I have a list of a few companies with each line as a deal. My table indicates whether they had a Initial Public Offering (IPO) or not, and what bank lead the deal:
df <- data.frame(Issuer=c("ABC Inc.", "ABC Inc.","ABC Inc.", "XYZ Co.","XYZ Co","123 Inc.","123 Inc."),
IPO=c("Yes","No","No","Yes","No","Yes","No"),
Bank =c("RBC","RBC","CIBC","RBC","Goldman","Citi","Citi"))

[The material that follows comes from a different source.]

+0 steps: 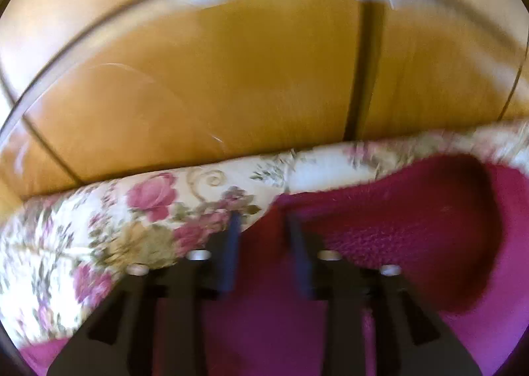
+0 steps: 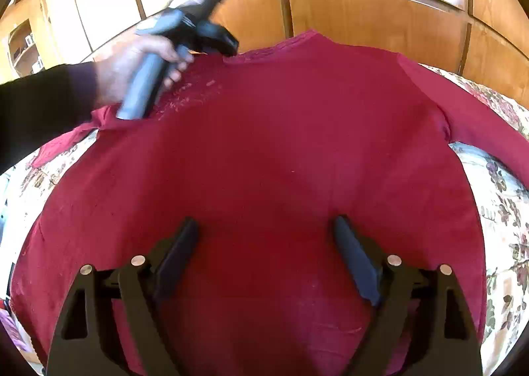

I want to create a list of all Issuers where they have the same Bank when IPO=="Yes" AND IPO=="No" like so:
| Issuer | Bank |
|---|---|
| ABC Inc. | RBC |
| 123 Inc. | Citi |
I've been circling the problem like this:
temp = df %>% group_by(Issuer) %>% filter(Bank[IPO=="Yes"] == Bank[IPO=="No"])
Thank you!
CodePudding user response:
The following groups the data by "Bank" and "Issuer", and checks to see if that combination has exactly two unique values for "IPO" (i.e., Yes and No). In that case, the Issuer/Bank combination meets your criteria. The rest of the dplyr chain filters down to the requested output information.
library(tidyverse)
df <- data.frame(Issuer=c("ABC Inc.", "ABC Inc.","ABC Inc.", "XYZ Co.","XYZ Co","123 Inc.","123 Inc."),
IPO=c("Yes","No","No","Yes","No","Yes","No"),
Bank =c("RBC","RBC","CIBC","RBC","Goldman","Citi","Citi"))
df.new <- df %>%
group_by(Issuer, Bank) %>%
mutate(
both_ipo = length(unique(IPO)) == 2
) %>%
filter(both_ipo) %>%
select(Issuer, Bank) %>%
distinct
Issuer Bank
<chr> <chr>
1 ABC Inc. RBC
2 123 Inc. Citi
You don't necessarily need to create the both_ipo flag, and could use it directly in filter like below, but I usually prefer to create any new attributes in a separate step so that I can check them.
df.new <- df %>%
group_by(Issuer, Bank) %>%
filter(length(unique(IPO)) == 2) %>%
select(Issuer, Bank) %>%
distinct
CodePudding user response:
Here's another way -
library(dplyr)
df %>%
group_by(Issuer, Bank) %>%
filter(all(c('Yes', 'No') %in% IPO)) %>%
ungroup %>%
distinct(Issuer, Bank)
# Issuer Bank
# <chr> <chr>
#1 ABC Inc. RBC
#2 123 Inc. Citi